Keep as much eye contact as you can and try having at least one hand touching them on their hand or leg.
“Do you know what cold sores are?” Or “Do you get cold sores?”
Then you can go from there, if they say yes they get cold sore or know what they are, great. You can same something like “Well I get cold sores but type 2, which is on the genitals.
Its call HSV-2 or Genital Herpes.”
If they don’t know what it is, that’s okay. You can ask, “Have you heard of chicken pox?” Pretty much everyone know’s what chicken pox is.
Go on to say, “Cold sores or herpes is apart of the same family as chick pox, its a virus that effects 1 in 5 people in the world.
As will chicken pox cold sores show symptoms on the skin.
Red, risen, irritated skin. There are 2 types of herpes. Type 1 effects the mouth area while type 2 effects the genitals area. I have the type 2″
Once you have told them you have genital herpes, give them a bit more detail about what it is and how it affects your relationship.
“I have had this for ……… months/ years. Its just a skin condition that has effected me in the past, however I wanted you to know about it to be honest with you.
I look after myself to make sure I don’t get outbreaks. So it won’t interfere with our relationship.”

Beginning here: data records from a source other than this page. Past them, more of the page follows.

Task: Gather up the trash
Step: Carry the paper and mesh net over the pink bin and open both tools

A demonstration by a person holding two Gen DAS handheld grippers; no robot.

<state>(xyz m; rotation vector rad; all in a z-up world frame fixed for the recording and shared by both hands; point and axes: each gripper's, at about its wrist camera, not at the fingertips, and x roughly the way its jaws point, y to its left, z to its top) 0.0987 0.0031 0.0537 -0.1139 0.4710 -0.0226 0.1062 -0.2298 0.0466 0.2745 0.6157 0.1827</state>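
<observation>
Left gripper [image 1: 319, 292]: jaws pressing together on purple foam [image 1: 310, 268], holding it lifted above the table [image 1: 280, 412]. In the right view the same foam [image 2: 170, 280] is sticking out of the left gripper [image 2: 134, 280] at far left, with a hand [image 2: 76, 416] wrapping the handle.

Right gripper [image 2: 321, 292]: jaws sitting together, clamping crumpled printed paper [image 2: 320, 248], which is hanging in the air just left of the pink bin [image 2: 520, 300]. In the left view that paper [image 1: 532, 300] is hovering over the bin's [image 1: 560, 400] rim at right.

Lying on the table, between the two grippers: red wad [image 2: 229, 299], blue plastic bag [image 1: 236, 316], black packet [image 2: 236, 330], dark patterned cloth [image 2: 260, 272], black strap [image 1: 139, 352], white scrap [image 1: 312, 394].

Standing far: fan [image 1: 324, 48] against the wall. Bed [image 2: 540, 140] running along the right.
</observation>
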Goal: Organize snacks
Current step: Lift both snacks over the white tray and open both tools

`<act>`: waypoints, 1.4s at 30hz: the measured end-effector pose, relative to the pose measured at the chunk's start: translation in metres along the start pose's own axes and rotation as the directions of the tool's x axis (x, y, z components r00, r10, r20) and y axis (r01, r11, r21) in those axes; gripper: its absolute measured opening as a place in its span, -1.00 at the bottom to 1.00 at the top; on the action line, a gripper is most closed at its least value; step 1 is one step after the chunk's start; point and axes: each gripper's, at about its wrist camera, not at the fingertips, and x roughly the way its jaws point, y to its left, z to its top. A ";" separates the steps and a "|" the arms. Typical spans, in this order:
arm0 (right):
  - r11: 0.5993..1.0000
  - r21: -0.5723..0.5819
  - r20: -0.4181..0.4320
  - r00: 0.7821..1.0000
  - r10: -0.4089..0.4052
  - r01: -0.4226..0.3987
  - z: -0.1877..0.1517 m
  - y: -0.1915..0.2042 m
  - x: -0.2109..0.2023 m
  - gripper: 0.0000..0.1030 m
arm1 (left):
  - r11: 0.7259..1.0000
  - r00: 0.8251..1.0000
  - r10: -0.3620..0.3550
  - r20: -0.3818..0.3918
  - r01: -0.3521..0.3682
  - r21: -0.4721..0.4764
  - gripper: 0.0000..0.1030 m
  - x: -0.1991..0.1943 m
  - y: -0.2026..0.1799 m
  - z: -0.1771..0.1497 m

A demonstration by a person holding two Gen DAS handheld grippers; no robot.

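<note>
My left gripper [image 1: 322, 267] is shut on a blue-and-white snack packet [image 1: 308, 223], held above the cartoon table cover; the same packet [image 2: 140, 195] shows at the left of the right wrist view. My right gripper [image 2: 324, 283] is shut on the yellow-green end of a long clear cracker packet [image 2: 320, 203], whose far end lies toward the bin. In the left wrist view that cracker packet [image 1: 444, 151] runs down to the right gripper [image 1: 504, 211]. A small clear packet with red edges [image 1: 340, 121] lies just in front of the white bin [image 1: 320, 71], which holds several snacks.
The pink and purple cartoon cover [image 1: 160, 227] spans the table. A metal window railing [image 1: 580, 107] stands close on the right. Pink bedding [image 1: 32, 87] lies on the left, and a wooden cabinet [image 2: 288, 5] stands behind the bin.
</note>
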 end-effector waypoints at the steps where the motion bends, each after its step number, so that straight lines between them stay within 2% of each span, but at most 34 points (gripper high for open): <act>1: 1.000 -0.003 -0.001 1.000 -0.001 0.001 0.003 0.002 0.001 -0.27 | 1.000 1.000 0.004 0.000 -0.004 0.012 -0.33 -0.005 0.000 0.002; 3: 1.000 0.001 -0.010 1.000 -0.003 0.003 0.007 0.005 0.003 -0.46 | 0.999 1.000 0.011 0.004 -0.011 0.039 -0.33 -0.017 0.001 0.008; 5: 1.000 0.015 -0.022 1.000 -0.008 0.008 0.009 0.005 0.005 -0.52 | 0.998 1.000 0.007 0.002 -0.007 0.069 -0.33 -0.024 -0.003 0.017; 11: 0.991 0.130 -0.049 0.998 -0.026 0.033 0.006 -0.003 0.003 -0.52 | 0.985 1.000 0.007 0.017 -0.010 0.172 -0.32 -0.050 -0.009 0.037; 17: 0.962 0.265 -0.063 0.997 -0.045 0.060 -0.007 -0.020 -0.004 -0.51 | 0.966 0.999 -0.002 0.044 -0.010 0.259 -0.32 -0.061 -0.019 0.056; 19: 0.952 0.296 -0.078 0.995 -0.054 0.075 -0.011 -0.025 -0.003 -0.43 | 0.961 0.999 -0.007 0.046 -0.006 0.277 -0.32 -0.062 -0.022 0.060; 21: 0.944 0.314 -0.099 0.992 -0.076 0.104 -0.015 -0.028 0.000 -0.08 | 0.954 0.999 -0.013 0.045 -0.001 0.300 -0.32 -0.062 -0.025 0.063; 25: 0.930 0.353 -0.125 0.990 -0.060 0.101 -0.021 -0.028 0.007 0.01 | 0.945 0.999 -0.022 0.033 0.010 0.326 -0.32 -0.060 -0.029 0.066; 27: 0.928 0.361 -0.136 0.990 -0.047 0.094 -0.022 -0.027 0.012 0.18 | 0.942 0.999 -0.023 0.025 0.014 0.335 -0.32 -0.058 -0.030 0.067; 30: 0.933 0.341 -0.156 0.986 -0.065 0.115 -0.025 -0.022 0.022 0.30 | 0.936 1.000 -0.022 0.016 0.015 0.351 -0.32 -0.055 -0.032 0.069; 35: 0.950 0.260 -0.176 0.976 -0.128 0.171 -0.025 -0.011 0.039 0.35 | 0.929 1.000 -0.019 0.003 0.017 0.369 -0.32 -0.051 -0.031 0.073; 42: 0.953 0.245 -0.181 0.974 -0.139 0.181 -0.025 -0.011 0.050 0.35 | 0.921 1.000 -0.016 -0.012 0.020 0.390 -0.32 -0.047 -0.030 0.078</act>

If you undertake The Solution to Herpes treatment,
(a successful genital herpes treatment) you won’t get outbreaks as it suppresses the virus. Allowing you to have a normal relationship with no interference’s.
If you haven’t used The Solution to Herpes treatment and you still get outbreaks, you will need to explain to your new partner about it.
“I am letting you know about this because I get outbreaks sometime and during this period we won’t be able to have sex and I will need you to understand”
Explain to them about having safe sex and what the risks if you don’t have safe sex. “When the virus is not active in my body, its 98% safe to have sex.
There is something called Asymptomatic shedding where the virus can be active and I won’t know.
Its a very small chance but it can happen. For this reason its best we practice safe sex.”
Ask them if they have any questions for you, or even tell them about this site for any additional information they may need. And close on a positive.
“I always want to be open and honest with you as I like you so much”
Most people will have more respect for you. However, remember everyone takes in information differently, so give them some time to compute what you have told them. And be ready for any kind of reaction.
I personally never had anyone react badly when I told them. And 99% treated me exactly the same after.
Ask them if they need to go home and think about what you have told them.
If they want to, respect it. It really isn’t a big deal for most people, but you may come across someone who won’t know how to take it all in at once.
Have patience and understanding.
If once you told them and they don’t care, and want to continue on with your relationship.
Remember 99% of people will.
You should suggest they get tested. As we have mentioned 80% of people with genital herpes don’t know they have it.
And before you get really serious with someone its best to have all your cards on the table, both of you.
And who knows, they may have it and not know.
Telling someone “I have genital herpes” may not be the funnest conversation, but you will feel relief once you have. And telling them can bring you even closer together.
They now know you are honest, it shows good character on your behalf. Be proud of yourself.